When we reached the hospital, the doctors were in a rush to take her in the surgery. She had already lost too much blood.

I sat on one of those uncomfortable, plastic chairs outside the surgery. They didn't let me in of course... People were running up and down the huge, white corridor. A woman was screaming and crying a few meters away.

She might have lost someone she loved.

The thought made me cringe.

When the doctor came out, I heard the one phrase I prayed not to hear.

“We did everything we could but she was already dead whe she was brought here.”

No.

N-No!

NO!

My best friend couldn’t be gone!

She just couldn’t!

I mean, how was I supposed to live now?

I dragged my feet outside. I needed to breathe but there wasn’t enough oxygen to fill my lungs. I went back to my house, climbed in by the window and collapsed on the floor. I’ve never cried that hard before. Millions of hot, salty drops rolled down my cheeks wetting the cherry colored carpet. I just couldn’t believe it.

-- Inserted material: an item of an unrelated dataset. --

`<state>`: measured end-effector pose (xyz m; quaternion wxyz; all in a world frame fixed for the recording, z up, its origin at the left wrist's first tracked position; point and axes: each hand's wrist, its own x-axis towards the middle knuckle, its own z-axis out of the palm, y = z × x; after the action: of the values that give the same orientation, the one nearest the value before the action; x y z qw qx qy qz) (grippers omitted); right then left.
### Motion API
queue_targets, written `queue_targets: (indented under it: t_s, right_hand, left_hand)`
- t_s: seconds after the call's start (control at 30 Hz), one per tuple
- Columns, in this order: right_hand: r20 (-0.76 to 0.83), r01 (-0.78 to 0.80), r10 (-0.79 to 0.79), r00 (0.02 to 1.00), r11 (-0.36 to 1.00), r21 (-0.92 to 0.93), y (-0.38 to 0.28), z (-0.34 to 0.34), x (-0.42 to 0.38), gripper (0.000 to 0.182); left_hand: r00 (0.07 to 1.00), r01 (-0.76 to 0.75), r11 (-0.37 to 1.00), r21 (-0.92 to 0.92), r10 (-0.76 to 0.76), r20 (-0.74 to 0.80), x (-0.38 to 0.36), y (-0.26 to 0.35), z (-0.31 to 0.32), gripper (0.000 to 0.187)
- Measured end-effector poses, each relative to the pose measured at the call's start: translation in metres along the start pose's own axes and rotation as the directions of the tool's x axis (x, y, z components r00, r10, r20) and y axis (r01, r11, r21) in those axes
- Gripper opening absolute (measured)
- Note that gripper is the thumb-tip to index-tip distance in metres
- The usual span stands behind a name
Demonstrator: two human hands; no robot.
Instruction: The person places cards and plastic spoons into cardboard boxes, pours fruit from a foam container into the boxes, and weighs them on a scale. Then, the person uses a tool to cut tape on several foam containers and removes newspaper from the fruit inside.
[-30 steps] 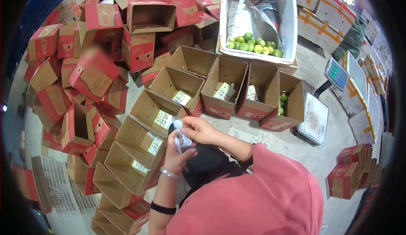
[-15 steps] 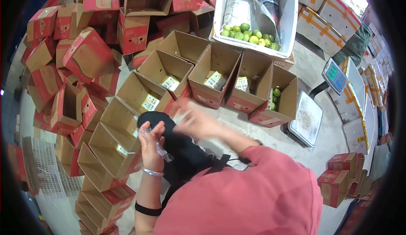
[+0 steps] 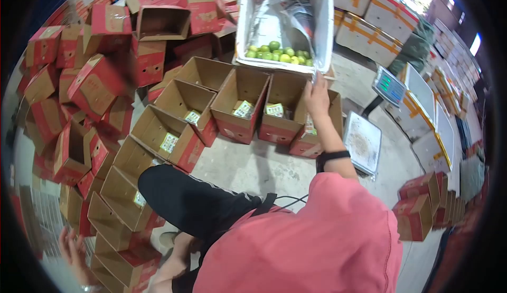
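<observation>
My right hand (image 3: 317, 98) is stretched forward, over the open cardboard box (image 3: 334, 111) at the right end of the row. Its fingers are drawn together at the lower right corner of the white foam box (image 3: 324, 39); a thin pale strip shows at their tips, too small to name. Green and yellow-green limes (image 3: 274, 55) lie in the foam box beside crumpled newspaper (image 3: 301, 16). Low at the left edge, my left hand (image 3: 74, 253) has its fingers spread with nothing in them, near a white plastic crate (image 3: 39, 221).
Open cardboard boxes (image 3: 203, 74) curve around my knee (image 3: 177, 192), several with sticker sheets (image 3: 169, 142) inside. Red cartons (image 3: 97, 84) are heaped at left. A scale (image 3: 363, 142) with a lit display (image 3: 390, 86) stands right, before taped foam boxes (image 3: 369, 37).
My hands have parted: the right reached forward to the foam box, the left dropped to the lower left. Clear plastic at my left hand is gone from it. The view has shifted.
</observation>
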<state>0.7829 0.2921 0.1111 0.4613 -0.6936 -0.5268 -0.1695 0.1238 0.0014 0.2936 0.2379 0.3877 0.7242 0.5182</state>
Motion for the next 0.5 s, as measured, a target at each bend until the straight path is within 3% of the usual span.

I didn’t sleep at all that night. I stayed up listening to music and crying until some beams sneaked into my room by the grilles.

The next day, I woke up at nine and opened my closet. After finding my loose black dress, which Ali loved so much, I headed to the bathroom. As the hot water started cascading down my body, my muscles relaxed but my soul was still burning. I was going to attend my best friend’s funeral for grace shake! After drying my hair and body, I slipped into my dress and ankle-length dark purple converse. I grabbed my i-pod and got out of the house. Even though it was 16th September, the day was unusually cloudy. See? Even the sky was sad she was gone.

Saying that the ceremony was depressing was an understatement. In the end, everyone left, apart from me. I sat next to her grave and sang her favorite song, “The Mortician’s Daughter” by Black Veil Brides.

When I got home, the sky was midnight black. I sat down on the floor and shut my eyes. The room was totally dark but I wasn’t scared of it anymore. Without Ali there to save me, those monsters conquered my soul and the darkness swallowed me up.